# What needs to be done
What is needed is an exact reproduction of the listing, without its pictures.

# Dataset content
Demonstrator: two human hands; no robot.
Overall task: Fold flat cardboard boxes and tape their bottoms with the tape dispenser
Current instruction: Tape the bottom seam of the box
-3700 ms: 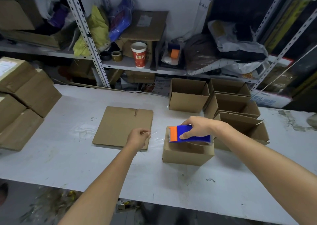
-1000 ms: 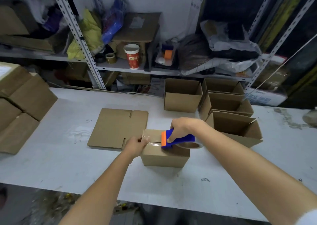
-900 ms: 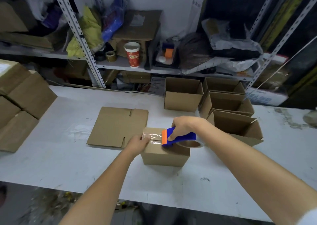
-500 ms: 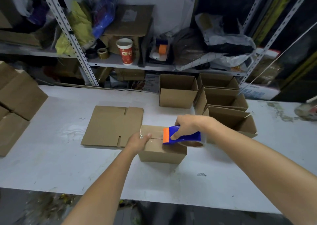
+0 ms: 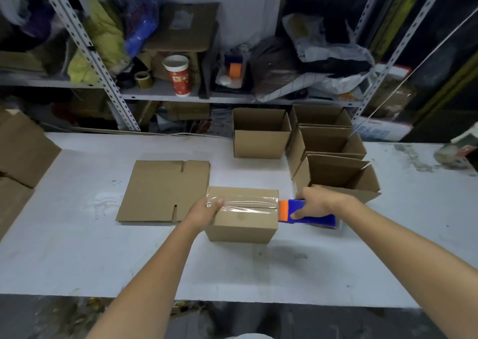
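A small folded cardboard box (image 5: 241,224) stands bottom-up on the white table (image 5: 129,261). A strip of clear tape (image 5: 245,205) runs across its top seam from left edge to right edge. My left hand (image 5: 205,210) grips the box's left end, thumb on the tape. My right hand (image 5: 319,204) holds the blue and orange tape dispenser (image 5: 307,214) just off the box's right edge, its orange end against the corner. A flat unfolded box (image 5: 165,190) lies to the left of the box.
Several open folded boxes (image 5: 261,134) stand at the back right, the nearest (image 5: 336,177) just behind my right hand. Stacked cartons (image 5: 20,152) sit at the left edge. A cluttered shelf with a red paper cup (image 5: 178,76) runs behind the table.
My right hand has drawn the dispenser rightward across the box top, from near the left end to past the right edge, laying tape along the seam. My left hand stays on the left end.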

# Your solution
Demonstrator: two human hands; no robot.
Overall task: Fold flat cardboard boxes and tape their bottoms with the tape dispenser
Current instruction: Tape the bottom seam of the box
-3700 ms: 
-1000 ms: 
-900 ms: 
-500 ms: 
+0 ms: 
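A small folded cardboard box (image 5: 241,224) stands bottom-up on the white table (image 5: 129,261). A strip of clear tape (image 5: 245,205) runs across its top seam from left edge to right edge. My left hand (image 5: 205,210) grips the box's left end, thumb on the tape. My right hand (image 5: 319,204) holds the blue and orange tape dispenser (image 5: 307,214) just off the box's right edge, its orange end against the corner. A flat unfolded box (image 5: 165,190) lies to the left of the box.
Several open folded boxes (image 5: 261,134) stand at the back right, the nearest (image 5: 336,177) just behind my right hand. Stacked cartons (image 5: 20,152) sit at the left edge. A cluttered shelf with a red paper cup (image 5: 178,76) runs behind the table.
My right hand has drawn the dispenser rightward across the box top, from near the left end to past the right edge, laying tape along the seam. My left hand stays on the left end.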

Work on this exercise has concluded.